Otro tanto podría decirse sobre la regulación de la fuerza como vicio del consentimiento, que se mantiene fiel a la elaboración doctrinal. No obstante, la reforma da un paso adelante cuando tipifica como fuerza la presión proveniente de ciertas circunstancias, como el estado de peligro o de necesidad, o lo que algunos denominan vicio de debilidad, al disponer que igualmente hay fuerza cuando una parte, abusando del estado de dependencia en el cual se encuentra la otra, obtiene para sí una ventaja manifiestamente excesiva (art. 1143).
Es significativa, aun cuando en el fondo estas reglas ya estaban incluidas en la regulación del contrato de mandato y, por lo mismo, no suponen novedad alguna, la inclusión, al lado de la capacidad como requisito de validez, de reglas de carácter general sobre la representación; tal como lo hizo nuestro Código de Comercio (arts. 832 ss.) siguiendo el modelo de códigos más modernos como el italiano de 1942 y el BGB. Conforme a la tradición, se distingue entre representación directa e indirecta; entre poder general y especial; se admite la representación aparente, caso en el cual el contrato celebrado por el representante le es oponible al representado, salvo que quien contrató con el representante quiera invocar la nulidad; en fin, se prohíbe el llamado contrato consigo mismo, excepto que la ley lo autorice, como sería el caso de la comisión, o que el representado autorice o ratifique el negocio celebrado por el representante (art. 1161).
Como ya se ha señalado, uno de los aspectos fundamentales de la reforma es la eliminación, más aparente que real, del objeto y de la causa como elementos de validez del contrato.
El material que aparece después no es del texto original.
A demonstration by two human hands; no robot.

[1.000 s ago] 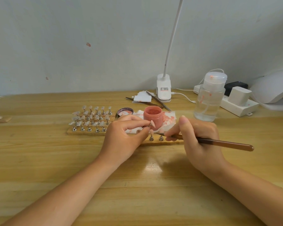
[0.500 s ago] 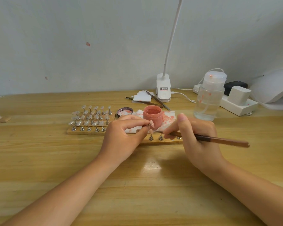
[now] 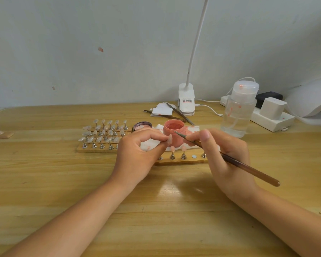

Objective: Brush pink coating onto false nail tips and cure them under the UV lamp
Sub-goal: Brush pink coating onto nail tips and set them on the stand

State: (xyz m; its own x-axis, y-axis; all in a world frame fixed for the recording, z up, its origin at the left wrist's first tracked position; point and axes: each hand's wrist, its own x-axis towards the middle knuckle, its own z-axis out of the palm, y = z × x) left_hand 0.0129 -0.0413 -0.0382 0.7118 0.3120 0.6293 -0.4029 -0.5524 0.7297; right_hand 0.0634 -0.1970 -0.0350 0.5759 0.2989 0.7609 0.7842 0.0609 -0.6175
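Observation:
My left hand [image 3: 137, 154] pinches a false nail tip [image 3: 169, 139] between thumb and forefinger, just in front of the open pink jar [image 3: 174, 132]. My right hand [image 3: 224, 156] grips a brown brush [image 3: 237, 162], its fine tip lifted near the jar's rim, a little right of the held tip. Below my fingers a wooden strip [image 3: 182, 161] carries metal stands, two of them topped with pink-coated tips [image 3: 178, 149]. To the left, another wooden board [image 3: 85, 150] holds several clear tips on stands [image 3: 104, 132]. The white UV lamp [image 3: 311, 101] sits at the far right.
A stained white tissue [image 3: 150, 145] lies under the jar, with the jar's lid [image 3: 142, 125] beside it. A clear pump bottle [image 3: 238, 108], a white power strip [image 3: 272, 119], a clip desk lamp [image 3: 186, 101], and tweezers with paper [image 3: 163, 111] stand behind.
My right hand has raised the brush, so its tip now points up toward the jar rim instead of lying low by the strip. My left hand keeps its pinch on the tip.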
En efecto, el decreto solo exige que el contenido del contrato sea lícito (art. 1128), sin definir con precisión qué debe entenderse por contenido del negocio, lo que, a primera vista, podría sugerir que se está refiriendo a la función práctico-económica del negocio, esto es, a la descripción global de la operación según sea el tipo contractual escogido por las partes.
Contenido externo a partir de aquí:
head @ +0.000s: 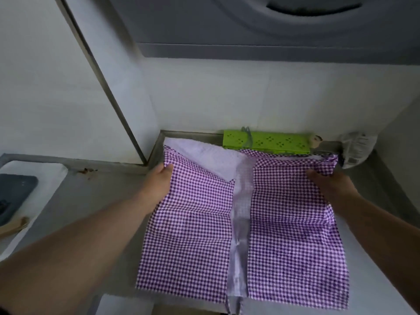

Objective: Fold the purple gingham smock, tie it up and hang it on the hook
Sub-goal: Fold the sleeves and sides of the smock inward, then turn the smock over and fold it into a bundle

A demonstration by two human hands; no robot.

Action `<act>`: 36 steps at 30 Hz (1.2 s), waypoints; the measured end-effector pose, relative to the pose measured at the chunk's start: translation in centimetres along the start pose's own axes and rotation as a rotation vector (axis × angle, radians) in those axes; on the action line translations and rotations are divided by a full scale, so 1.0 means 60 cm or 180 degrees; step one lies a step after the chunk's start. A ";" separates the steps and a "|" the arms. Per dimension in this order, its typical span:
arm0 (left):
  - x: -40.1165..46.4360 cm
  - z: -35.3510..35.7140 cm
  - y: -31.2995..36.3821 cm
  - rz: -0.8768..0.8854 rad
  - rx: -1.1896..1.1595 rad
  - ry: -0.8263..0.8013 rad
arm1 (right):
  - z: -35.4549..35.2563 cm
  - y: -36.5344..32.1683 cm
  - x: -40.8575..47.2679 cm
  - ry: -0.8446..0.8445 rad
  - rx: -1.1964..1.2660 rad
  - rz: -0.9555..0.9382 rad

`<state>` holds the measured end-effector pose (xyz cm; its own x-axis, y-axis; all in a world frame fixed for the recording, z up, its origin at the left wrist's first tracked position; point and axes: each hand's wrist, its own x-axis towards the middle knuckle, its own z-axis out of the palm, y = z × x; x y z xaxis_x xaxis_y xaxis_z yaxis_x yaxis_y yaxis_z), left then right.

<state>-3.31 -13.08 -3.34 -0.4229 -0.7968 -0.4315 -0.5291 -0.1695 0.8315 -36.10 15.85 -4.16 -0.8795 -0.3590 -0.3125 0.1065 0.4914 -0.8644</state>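
From the head view, the smock (268,223) lies spread on the grey tabletop (86,201) in front of me, its purple gingham in two panels with a pale lilac strip (241,214) running from far to near down the middle. Its near edge reaches the near edge of the tabletop. At the far left a white towel (204,155) shows from under the smock.

My left hand (159,180) grips the smock's far left edge, fingers curled under the cloth and thumb on top. My right hand (327,180) holds the far right part, where the fabric bunches up around my fingers; I pinch a fold there, though the fingertips are hidden in the cloth. Both forearms reach in from the near side, well apart, with the smock between them.

Just beyond the smock, against the far wall, sits a lime green box (266,143) with small hole patterns. To its right lies a crumpled white bag (356,151), just beside the smock's far right corner. Far to the left, on a white surface, rests a dark device (16,194), well apart from the smock. Overhead hangs a grey appliance (272,26) with a rounded front. No hook is in view.
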 end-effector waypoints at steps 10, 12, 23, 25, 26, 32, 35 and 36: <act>0.119 0.037 -0.002 -0.0336 0.0472 0.0412 | 0.075 0.029 0.191 -0.0004 -0.0720 0.0423; 0.135 0.041 -0.009 -0.0391 0.0512 0.0518 | 0.084 0.040 0.213 -0.0033 -0.1006 0.0329; 0.112 0.044 -0.106 0.0416 0.2587 0.0324 | 0.130 0.100 0.127 0.0141 -0.2375 -0.1155; 0.089 0.052 -0.123 0.0978 0.3133 -0.0045 | 0.140 0.128 0.097 -0.0367 -0.2774 -0.1612; 0.076 0.057 -0.131 0.1237 0.3365 -0.0201 | 0.144 0.141 0.081 -0.0609 -0.2997 -0.1746; 0.032 0.091 -0.171 0.0979 0.3807 -0.0967 | 0.166 0.192 0.003 -0.1250 -0.3774 -0.1637; 0.026 0.102 -0.195 0.0664 0.3974 -0.1097 | 0.161 0.206 -0.023 -0.0836 -0.3825 -0.1821; 0.025 0.105 -0.203 0.0643 0.4001 -0.1056 | 0.158 0.211 -0.032 -0.0653 -0.3709 -0.1897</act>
<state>-2.14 -8.56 -16.34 -0.6388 -0.5344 -0.5535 -0.6785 0.7304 0.0779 -28.66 15.26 -18.22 -0.5559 -0.8180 -0.1481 -0.8177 0.5701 -0.0795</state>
Sin embargo, si se revisan los artículos 1162 a 1171 relativos a este punto, se comprueba fácilmente que en realidad el contenido del contrato no viene a ser otra cosa que la sumatoria del objeto (recuérdese que el decreto habla de prestación) y de las características que debe reunir (presente o futuro, posible, determinado o determinable) y de la causa, pero sin mencionarla. En efecto, como es sabido, doctrina y jurisprudencia habían llegado a un acuerdo respecto de una noción doble de la causa. Causa objetiva, entendida como la consideración de la contrapartida que se espera obtener, y causa subjetiva, entendida como la finalidad perseguida por cada una de las partes al celebrar el contrato, relevante solo cuando esa motivación es ilícita.
Pues bien, a la causa en sentido objetivo se refieren los artículos 1169 y 1170, que disponen, respectivamente, que “un contrato a título oneroso es nulo cuando, al momento de su celebración, la contrapartida convenida en provecho de quien se obliga es ilusoria o irrisoria”, y que “la cláusula que prive de sustancia a la obligación esencial del deudor se reputa no escrita”, texto este que recoge el célebre fallo Chronopost, en el que se juzgó que la cláusula que limitaba la responsabilidad de una empresa de correo expreso y rápido, en el evento de no cumplir con el plazo de entrega de los documentos enviados, dejaba sin efecto la obligación esencial del transportador y, por consiguiente, sin causa el contrato, razón por la cual esa estipulación era nula y debía reputársela no escrita. Y en cuanto a la llamada causa subjetiva, motivo o móvil determinante, el artículo 1162 dispone que “el contrato no puede derogar el orden público ni por sus estipulaciones ni por su finalidad, sea o no conocida esta última por todas las partes”.